Yes, quadrupled. Yes, more than half of American adults today are not married, and yes, almost half of American babies born today are born outside of marriage.
In a recent Pew Research survey, 44% of nonparents, ages 18-49, say it is unlikely that they will ever have children. Among parents ages 18-49, 74% say it is unlikely they will have more children.
Are we as a society agreeing with the left that women are “empowered” by being free of responsibility to bring into the world the being that is growing in their womb?
Are we as a society saying that using abortion as birth control is necessary for women to achieve?
There is a certain irony among the proponents of abortion, many of whom are willing to stake everything on keeping it legal in America through every month of pregnancy, and some on the left are even pushing for infanticide.
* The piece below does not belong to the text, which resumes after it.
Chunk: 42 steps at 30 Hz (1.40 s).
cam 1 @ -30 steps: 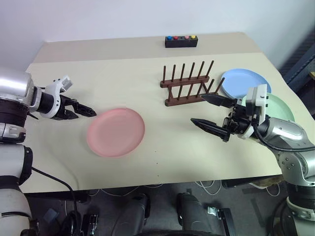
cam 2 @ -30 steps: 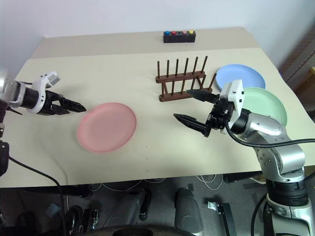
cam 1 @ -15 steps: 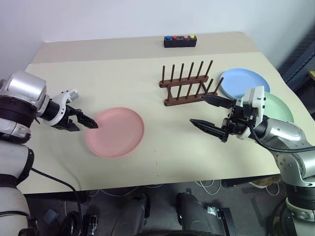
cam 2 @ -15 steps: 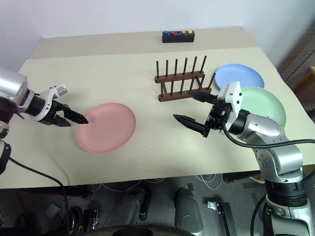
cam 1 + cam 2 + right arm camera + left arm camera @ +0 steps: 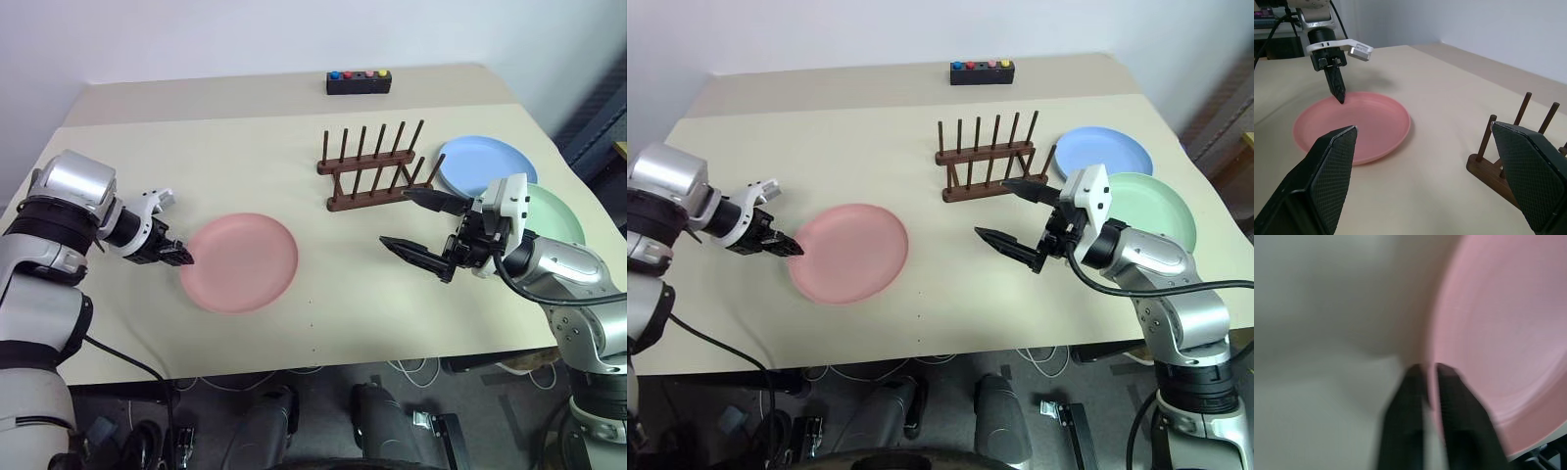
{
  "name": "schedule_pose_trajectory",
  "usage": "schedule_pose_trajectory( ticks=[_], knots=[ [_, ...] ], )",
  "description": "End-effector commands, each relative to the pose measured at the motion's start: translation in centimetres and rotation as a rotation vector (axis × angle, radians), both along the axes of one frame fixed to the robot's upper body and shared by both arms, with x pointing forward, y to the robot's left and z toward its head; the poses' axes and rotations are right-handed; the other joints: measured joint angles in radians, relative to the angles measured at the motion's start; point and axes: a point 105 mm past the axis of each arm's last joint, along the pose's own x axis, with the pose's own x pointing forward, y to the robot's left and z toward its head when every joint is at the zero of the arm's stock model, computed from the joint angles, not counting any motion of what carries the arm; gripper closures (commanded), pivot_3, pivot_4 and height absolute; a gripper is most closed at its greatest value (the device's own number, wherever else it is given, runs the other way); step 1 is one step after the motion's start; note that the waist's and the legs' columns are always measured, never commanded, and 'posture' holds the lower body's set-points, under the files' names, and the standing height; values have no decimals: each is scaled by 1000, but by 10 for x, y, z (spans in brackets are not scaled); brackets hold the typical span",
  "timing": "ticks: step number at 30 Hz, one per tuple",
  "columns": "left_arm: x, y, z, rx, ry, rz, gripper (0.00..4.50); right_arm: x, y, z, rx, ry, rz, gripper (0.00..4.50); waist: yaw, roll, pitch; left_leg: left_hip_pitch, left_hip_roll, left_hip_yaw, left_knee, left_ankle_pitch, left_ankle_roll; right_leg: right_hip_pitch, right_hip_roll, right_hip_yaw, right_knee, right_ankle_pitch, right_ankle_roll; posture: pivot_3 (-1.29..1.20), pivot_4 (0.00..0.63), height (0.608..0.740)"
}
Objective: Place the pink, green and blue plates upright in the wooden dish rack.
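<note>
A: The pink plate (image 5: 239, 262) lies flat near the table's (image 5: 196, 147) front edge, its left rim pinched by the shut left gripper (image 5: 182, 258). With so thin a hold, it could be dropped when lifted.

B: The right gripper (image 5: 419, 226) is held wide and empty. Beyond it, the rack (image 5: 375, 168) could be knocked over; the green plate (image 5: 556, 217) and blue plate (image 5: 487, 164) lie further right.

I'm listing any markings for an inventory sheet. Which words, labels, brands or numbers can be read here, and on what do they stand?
None can be read: no text shows on the pink plate, green plate, blue plate, dish rack, button box or table.
</note>
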Motion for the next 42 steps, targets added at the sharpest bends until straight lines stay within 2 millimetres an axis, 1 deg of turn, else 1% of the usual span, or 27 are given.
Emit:
schedule_pose_trajectory(
  ticks=[1,6,8,10,12,13,15,17,18,19,20,21,22,24,25,27,29,31,32,34,36,39,40,42],
  knots=[
    [3,1,7,-8,-33,13,4482,0,-2,9,7,-53,-15,0,0,0,0,0,0,0,0,0,0,0,0,0,0,0,0,0,150,740],
    [5,-4,15,-36,-59,14,4482,0,-3,7,3,-52,-15,0,0,0,0,0,0,0,0,0,0,0,0,0,0,0,0,0,150,740],
    [11,-6,27,-100,-124,29,4482,1,-3,7,-1,-54,-17,0,0,0,0,0,0,0,0,0,0,0,0,0,0,0,0,0,150,740],
    [20,-5,45,-148,-254,13,4482,0,-4,7,-6,-57,-19,0,1,0,0,0,0,0,0,0,0,0,0,0,0,0,0,0,150,740],
    [22,-5,55,-174,-331,-6,4482,-1,-5,8,-10,-59,-20,0,0,0,0,0,0,0,0,0,0,0,0,0,0,0,0,0,150,740],
    [22,-9,59,-223,-340,9,4482,0,-6,7,-13,-59,-23,0,-1,0,0,0,0,0,0,0,-1,0,0,0,0,0,0,0,150,740],
    [18,-21,67,-333,-389,-31,4482,1,-7,9,-16,-63,-26,0,-2,0,0,0,0,0,0,0,-1,0,0,0,0,0,0,0,150,740],
    [14,-31,72,-402,-435,-68,4482,2,-8,10,-26,-75,-28,0,-1,0,0,0,0,0,0,0,-1,0,0,0,0,0,0,0,150,740],
    [14,-33,73,-422,-449,-56,4482,2,-8,12,-32,-84,-30,0,0,0,0,0,0,0,0,0,-1,0,0,0,0,0,0,0,150,740],
    [18,-36,78,-456,-508,-51,4482,3,-8,13,-50,-95,-34,0,2,0,0,0,0,0,0,0,-1,0,0,0,0,0,0,0,150,740],
    [22,-42,88,-517,-594,-58,4482,3,-7,15,-79,-114,-36,0,5,0,0,0,0,0,0,0,-1,0,0,0,0,0,0,0,150,740],
    [26,-46,96,-541,-671,-47,4482,4,-5,19,-112,-149,-43,0,6,0,0,0,0,0,1,0,-1,0,-1,0,0,0,0,0,150,740],
    [34,-51,108,-580,-797,-12,4482,3,-2,28,-131,-201,-47,0,7,0,0,0,0,0,1,1,-1,0,-1,0,0,0,0,0,150,740],
    [44,-53,120,-599,-937,90,4482,-1,2,41,-120,-256,-45,0,8,-1,0,-1,0,0,1,3,-5,1,-2,-1,-1,0,0,0,150,740],
    [47,-55,125,-630,-974,152,4482,-3,3,47,-118,-287,-49,0,7,-1,0,-1,0,0,1,3,-6,1,-2,-1,-1,0,0,0,150,740],
    [44,-70,133,-726,-1007,191,4482,-8,5,58,-117,-353,-66,0,6,-1,0,-1,0,0,0,3,-7,1,-2,-1,-2,0,0,0,150,740],
    [41,-91,135,-764,-1042,198,4482,-8,8,66,-154,-434,-102,0,4,-2,0,-1,0,0,0,3,-7,0,-2,0,-2,0,0,0,150,740],
    [37,-105,137,-807,-1051,198,4482,-6,11,68,-198,-493,-128,0,6,-2,0,-1,0,1,1,3,-7,1,-2,0,-1,0,0,0,150,740],
    [37,-111,137,-801,-1069,205,4482,-3,15,69,-252,-555,-150,0,6,-2,0,-1,0,1,1,3,-7,1,-2,0,-1,0,0,0,150,740],
    [41,-125,135,-764,-1108,233,4482,2,28,78,-327,-737,-210,0,2,-1,0,0,0,2,1,3,-7,1,-1,0,-1,0,0,0,150,740],
    [46,-132,131,-752,-1124,275,4482,5,40,83,-407,-899,-256,0,4,-1,-1,1,0,3,1,4,-7,0,-1,1,0,0,0,0,150,740],
    [50,-143,124,-758,-1120,301,4482,14,49,55,-620,-996,-243,0,7,-2,-1,0,0,3,1,4,-8,0,-1,1,-1,0,0,0,150,740],
    [51,-147,123,-762,-1117,313,4482,18,50,45,-687,-1026,-246,0,7,-2,-1,0,0,3,1,4,-8,1,-1,1,-1,0,0,0,150,740],
    [51,-154,120,-781,-1118,314,4482,25,48,33,-801,-1109,-279,0,11,-2,-1,0,-1,3,1,4,-8,1,-1,1,-1,0,0,0,150,740]
  ],
)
I find it really interesting that while many of these same proponents of abortion are the same in our society obsessed with racial and gender equality and equity, that they are not at all bothered by a culture in which men and women use each other as sexual objects, and then demand for women to be free to destroy that child that might result from a sexual encounter if that birth could lead to responsibilities that she doesn’t want, they might disturb her career.
Frankly, on this national question of legalized and codified abortion, in my view, there is really only one question we must resolve.
The question of “is life sacred?”
If the answer is yes, then it is sacred in and out of the womb.
If we conclude it is not, our society will continue down this dark road to becoming a nation without children and without conjugal marriage.
A society where the only love is self-love – and, unfortunately, a society then without a peaceful and prosperous future.